Cholera, czy Korea była faworytem w meczu z Ekwadorem? Raczej nie. Raz, że Ekwador w przekroju całego turnieju prezentował chyba najlepszą piłkę, dwa, że Koreańczycy mieli w swoich nogach szalone 120 minut z Senegalem. Ale dziś po nich w ogóle nie było tego wysiłku widać. Rany, oni biegali jak małe motorki. Dyscyplina, przesuwanie, asekuracja – to wszystko mają opanowane na najwyższym poziomie. Nie złamali się nawet wtedy, gdy Ekwadorczycy – już w samej końcówce – przeszli do zmasowanej ofensywy. Nie pokonała ich główka Campany z baaardzo bliskiej odległości w doliczonym czasie gry (cudna interwencja Lee Gwangyeona), a gdy chwilę wcześniej piłka zatrzepotała w siatce, uratował ich ofsajd. Kuriozalna swoją drogą była to sytuacja – mocna bomba Ekwadorczyków wylądowała na słupku, ale okazała się mieć taką siłę, że piłka nastrzeliła jednego z zawodników i trafiła do pustej siatki. No, ale arbiter dopatrzył się wcześniej spalonego, co tylko potwierdził system VAR.

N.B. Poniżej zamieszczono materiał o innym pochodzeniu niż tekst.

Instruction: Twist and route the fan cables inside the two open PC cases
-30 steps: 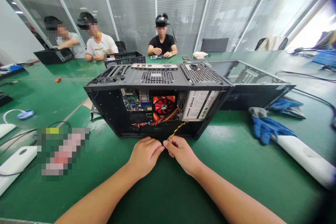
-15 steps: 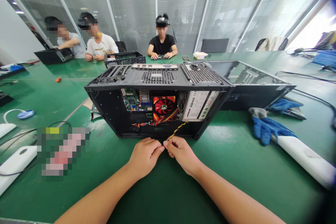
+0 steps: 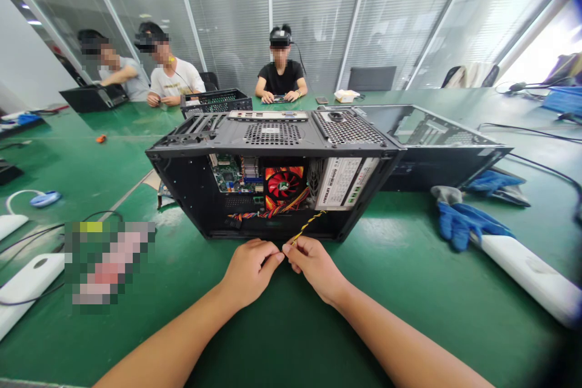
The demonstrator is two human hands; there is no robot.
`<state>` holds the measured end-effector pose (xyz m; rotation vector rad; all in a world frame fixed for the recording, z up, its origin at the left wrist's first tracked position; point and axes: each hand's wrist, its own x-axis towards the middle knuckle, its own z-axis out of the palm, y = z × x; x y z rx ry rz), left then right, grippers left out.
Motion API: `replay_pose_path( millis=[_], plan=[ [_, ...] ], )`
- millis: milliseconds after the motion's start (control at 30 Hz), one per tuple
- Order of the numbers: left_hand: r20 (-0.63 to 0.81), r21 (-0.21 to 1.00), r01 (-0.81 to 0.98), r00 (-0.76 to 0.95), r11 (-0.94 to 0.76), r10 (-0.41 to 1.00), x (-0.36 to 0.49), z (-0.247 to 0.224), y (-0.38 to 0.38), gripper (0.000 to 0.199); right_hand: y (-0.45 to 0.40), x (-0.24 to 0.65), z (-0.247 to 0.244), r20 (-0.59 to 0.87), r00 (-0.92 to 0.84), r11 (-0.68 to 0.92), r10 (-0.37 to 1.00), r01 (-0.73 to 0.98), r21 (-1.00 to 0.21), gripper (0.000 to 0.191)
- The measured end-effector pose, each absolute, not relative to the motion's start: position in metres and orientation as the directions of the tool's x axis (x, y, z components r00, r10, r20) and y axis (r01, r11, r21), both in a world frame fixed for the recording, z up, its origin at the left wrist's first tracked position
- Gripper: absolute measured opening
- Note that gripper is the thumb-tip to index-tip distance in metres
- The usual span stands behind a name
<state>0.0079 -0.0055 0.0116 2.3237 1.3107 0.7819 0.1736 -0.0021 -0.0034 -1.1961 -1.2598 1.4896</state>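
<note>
A black computer case [image 3: 273, 133] lies on the green table with its open side facing me. Inside are a red cooling fan [image 3: 285, 187], a circuit board [image 3: 228, 173] and a labelled power supply [image 3: 348, 183]. From near the power supply a twisted yellow-and-black cable [image 3: 309, 222] runs out to my hands. My right hand [image 3: 313, 260] is closed, pinching this cable. My left hand [image 3: 254, 264] is also closed, thumb against fingers, touching or nearly touching the right fingertips; what it pinches is hidden.
Blue gloves [image 3: 459, 221] and a white power strip [image 3: 530, 276] lie at the right. Another case [image 3: 448, 163] stands behind them. A second power strip [image 3: 31, 285] with black cables is at the left. Three people sit across the table.
</note>
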Motion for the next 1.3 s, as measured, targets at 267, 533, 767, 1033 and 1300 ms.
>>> replay_pose_path(
  millis=[267,533,767,1033,1300],
  plan=[
    [0.331,0.534,0.664,0.406,-0.524,0.852,0.008,0.009,-0.006,0.017,-0.001,0.174,-0.009,-0.149,-0.186,-0.145,0.971,0.036,-0.989,0.038],
    [0.427,0.454,0.669,0.416,-0.589,0.803,0.006,0.004,-0.008,0.003,0.000,0.174,-0.018,-0.124,-0.181,-0.116,0.976,0.053,-0.992,0.038],
    [0.565,0.386,0.646,0.399,-0.658,0.723,0.005,0.000,-0.009,0.008,-0.001,0.173,-0.012,-0.134,-0.184,-0.129,0.974,0.038,-0.991,0.039],
    [0.537,0.334,0.665,0.448,-0.668,0.714,0.007,0.005,-0.008,0.014,-0.001,0.174,-0.010,-0.124,-0.177,-0.118,0.976,0.046,-0.992,0.039],
    [0.445,0.296,0.738,0.455,-0.607,0.771,0.007,0.006,-0.008,0.021,-0.001,0.173,-0.011,-0.130,-0.179,-0.128,0.975,0.023,-0.992,0.037]
  ],
)
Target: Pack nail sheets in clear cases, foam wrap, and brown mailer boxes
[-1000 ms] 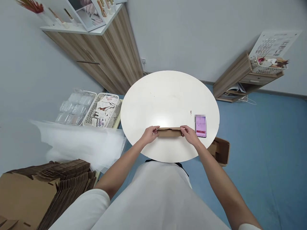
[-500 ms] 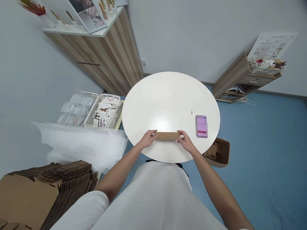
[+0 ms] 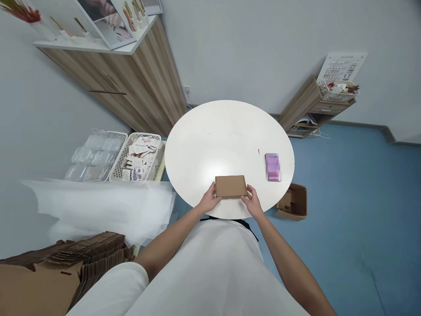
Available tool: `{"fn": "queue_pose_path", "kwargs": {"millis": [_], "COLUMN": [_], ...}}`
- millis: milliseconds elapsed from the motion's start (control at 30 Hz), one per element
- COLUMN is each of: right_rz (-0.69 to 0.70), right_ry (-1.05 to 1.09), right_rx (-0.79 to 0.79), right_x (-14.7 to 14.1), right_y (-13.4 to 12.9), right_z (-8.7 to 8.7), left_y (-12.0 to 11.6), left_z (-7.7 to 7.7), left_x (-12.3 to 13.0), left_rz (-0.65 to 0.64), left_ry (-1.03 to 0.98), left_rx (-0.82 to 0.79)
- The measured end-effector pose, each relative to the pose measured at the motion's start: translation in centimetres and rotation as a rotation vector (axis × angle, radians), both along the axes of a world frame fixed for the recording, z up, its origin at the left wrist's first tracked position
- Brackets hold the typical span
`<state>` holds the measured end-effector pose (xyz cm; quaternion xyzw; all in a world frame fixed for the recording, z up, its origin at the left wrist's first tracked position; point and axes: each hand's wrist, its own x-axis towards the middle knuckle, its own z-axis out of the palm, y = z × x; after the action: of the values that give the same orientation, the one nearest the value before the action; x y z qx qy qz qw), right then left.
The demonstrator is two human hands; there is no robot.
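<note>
A small brown cardboard box (image 3: 230, 186), closed, shows its broad flat face near the front edge of the round white table (image 3: 226, 127). My left hand (image 3: 209, 199) grips its left end, thumb at the near corner and fingers along the side. At the opposite end, my right hand (image 3: 252, 202) holds the right side in the same way. Whether the box rests fully on the tabletop I cannot tell. To the right on the table lies a purple, pixel-blurred rectangular item (image 3: 272, 167), apart from both hands.
An open carton (image 3: 300, 201) stands on the floor at right. On the left are a white basket of cards (image 3: 158, 164), clear plastic cases (image 3: 95, 151), white sheets (image 3: 108, 204) and stacked flat cardboard (image 3: 39, 285). Wooden cabinets (image 3: 158, 74) stand behind.
The box has tipped from showing its narrow side to showing its broad face. Both hands have come slightly nearer my body with it, and the camera view has shifted.
</note>
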<state>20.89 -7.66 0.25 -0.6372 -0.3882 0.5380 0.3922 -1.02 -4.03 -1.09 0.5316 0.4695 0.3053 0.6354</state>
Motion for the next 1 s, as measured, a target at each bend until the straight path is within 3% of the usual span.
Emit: {"fn": "queue_pose_path", "kwargs": {"millis": [133, 233, 367, 433, 567, 700, 867, 1000], "right_rz": [-0.075, -0.086, -0.043, 0.016, 0.146, 0.198, 0.17, 0.024], "right_ry": [0.0, -0.119, -0.293, -0.297, -0.262, -0.218, -0.128, -0.175], "right_rx": [-0.048, -0.121, -0.236, -0.285, -0.321, -0.273, -0.192, -0.133], "right_x": [-0.2, 0.3, 1.4, 1.8, 1.8, 1.9, 5.4, 12.2], "right_y": [-0.8, -0.6, 0.4, 1.0, 1.9, 1.6, -0.1, -2.7], "right_z": [-0.5, 0.0, 1.3, 1.9, 2.2, 1.5, 0.9, 1.3], "left_y": [0.0, 0.4, 1.3, 1.8, 2.3, 2.4, 1.7, 1.0], "left_z": [-0.3, -0.1, 0.3, 0.7, 1.8, 2.6, 3.6, 5.5], "left_x": [0.6, 0.7, 0.6, 0.7, 1.1, 2.2, 6.1, 13.1], "left_rz": [-0.046, -0.035, 0.079, 0.066, -0.034, 0.035, 0.093, -0.022], "left_ry": [0.033, 0.135, 0.382, 0.437, 0.337, 0.282, 0.31, 0.377], "left_rx": [-0.019, -0.047, -0.122, -0.139, -0.167, -0.192, -0.221, -0.221]}}
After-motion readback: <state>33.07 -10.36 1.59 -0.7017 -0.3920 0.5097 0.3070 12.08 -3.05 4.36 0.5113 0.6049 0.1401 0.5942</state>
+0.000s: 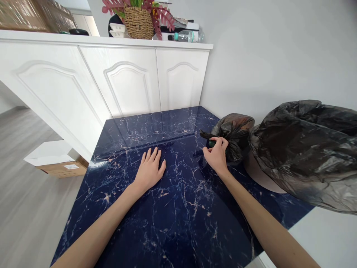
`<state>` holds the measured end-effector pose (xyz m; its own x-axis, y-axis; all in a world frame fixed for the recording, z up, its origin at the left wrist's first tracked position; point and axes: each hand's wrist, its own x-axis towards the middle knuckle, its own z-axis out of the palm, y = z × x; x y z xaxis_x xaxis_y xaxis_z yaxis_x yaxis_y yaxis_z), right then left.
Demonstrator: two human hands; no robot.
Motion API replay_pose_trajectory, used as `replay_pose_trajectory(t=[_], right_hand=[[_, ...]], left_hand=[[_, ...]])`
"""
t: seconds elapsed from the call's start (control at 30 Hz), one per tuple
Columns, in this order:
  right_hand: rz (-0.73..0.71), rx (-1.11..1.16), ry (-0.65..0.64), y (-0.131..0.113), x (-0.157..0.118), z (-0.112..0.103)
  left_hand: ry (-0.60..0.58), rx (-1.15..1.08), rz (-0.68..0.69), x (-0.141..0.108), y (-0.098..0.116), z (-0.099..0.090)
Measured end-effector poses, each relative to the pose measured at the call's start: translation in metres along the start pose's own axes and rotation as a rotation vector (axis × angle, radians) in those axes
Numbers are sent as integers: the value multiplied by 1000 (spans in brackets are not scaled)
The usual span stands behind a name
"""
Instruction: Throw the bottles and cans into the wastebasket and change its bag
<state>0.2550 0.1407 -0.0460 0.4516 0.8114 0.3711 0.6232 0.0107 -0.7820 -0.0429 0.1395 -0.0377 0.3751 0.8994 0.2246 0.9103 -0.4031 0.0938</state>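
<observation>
My left hand (pixel 150 167) lies flat on the dark blue marble-patterned tabletop (pixel 178 208), fingers stretched out and holding nothing. Over at the right, my right hand (pixel 217 154) is curled, with thumb and fingertips closed around something small, dark and greenish that I cannot make out. Right behind those fingers sits a knotted black plastic bag (pixel 237 130), its twisted end pointing left. Whether my fingers also touch this bag is hidden. Beside it stands a pale round bin (pixel 260 173) lined with a large black bin bag (pixel 309 145) that hangs over its rim.
White cabinets (pixel 128 83) stand against the table's far edge. On top are a woven basket (pixel 138 22) with leafy plants, a plastic bottle (pixel 185 36) and a wrapped carton (pixel 30 16). A cardboard box (pixel 60 160) is on the floor at left. A grey wall (pixel 264 56) rises at right.
</observation>
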Motion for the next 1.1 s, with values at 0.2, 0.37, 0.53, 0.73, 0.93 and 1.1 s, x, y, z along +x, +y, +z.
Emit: replay_pose_trajectory(t=[0.2, 0.37, 0.53, 0.73, 0.93, 1.1], right_hand=[[-12, 1, -12, -3, -1, -1], [-17, -4, -12, -4, -2, -1], [-20, -10, -20, -6, -3, 0], [-27, -34, -32, -12, -8, 0], [-47, -26, -48, -16, -11, 1], [-73, 17, -70, -18, -14, 3]], left_hand=[[27, -11, 4, 0, -2, 4], [51, -19, 5, 0, -2, 6], [68, -29, 10, 0, -3, 8], [68, -28, 18, 0, -4, 9], [63, -28, 14, 0, -3, 7], [53, -24, 16, 0, -3, 6]])
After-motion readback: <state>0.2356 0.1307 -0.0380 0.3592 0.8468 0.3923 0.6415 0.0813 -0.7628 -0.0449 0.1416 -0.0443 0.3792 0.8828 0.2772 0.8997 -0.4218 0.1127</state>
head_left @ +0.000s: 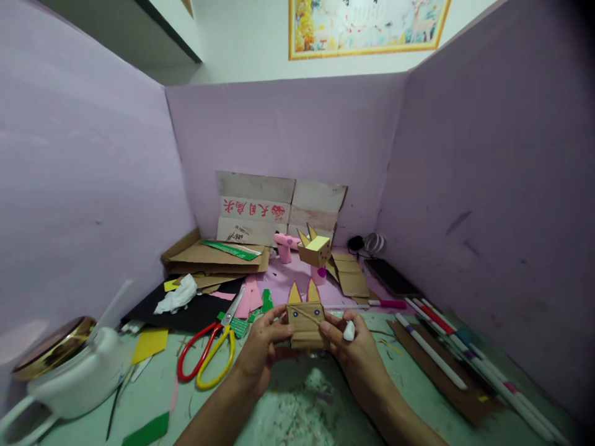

W ogóle bardzo często sięgali dziś sędziowie po wsparcie wideo. Chwilę przed wspomnianą nawałnicą Koreańczycy byli blisko nieba, gdy jeden z Ekwadorczyków zagrał ręką w polu karnym (jednak arbiter nie widział przewinienia). Ale sięgano też po pomoc w sprawach dość oczywistych, jak na przykład sportowa walka w narożniku boiska, po której podejrzewano czerwoną kartkę dla jednego z piłkarzy. Dość na wyrost, bo to zwyczajna walka o piłkę, po której nie należało się nawet żółtko.
O wyniku meczu zadecydowała indywidualność tego, który na tych mistrzostwach wypromował się chyba najbardziej – Lee Kangina. Piłkarz Valencii będzie przebierał po tym turnieju w ofertach, a na pewno znacznie poważniej zacznie traktować go Valencia, w której jest póki co marginalną postacią. Gość kreował grę, zachwycał zwodami, podaniami, jak przy bramce, w której zaprezentował dużą przytomność umysłu. Rzut wolny na 40 metrze, kolega nagle urywa się obrońcy i gubi krycie. Kangin nie zastanawia się i od razu posyła mierzone, prostopadłe podanie. Pozostało wbiec w pole karne i huknąć po długim, co Jun Choi zrobił jak należy.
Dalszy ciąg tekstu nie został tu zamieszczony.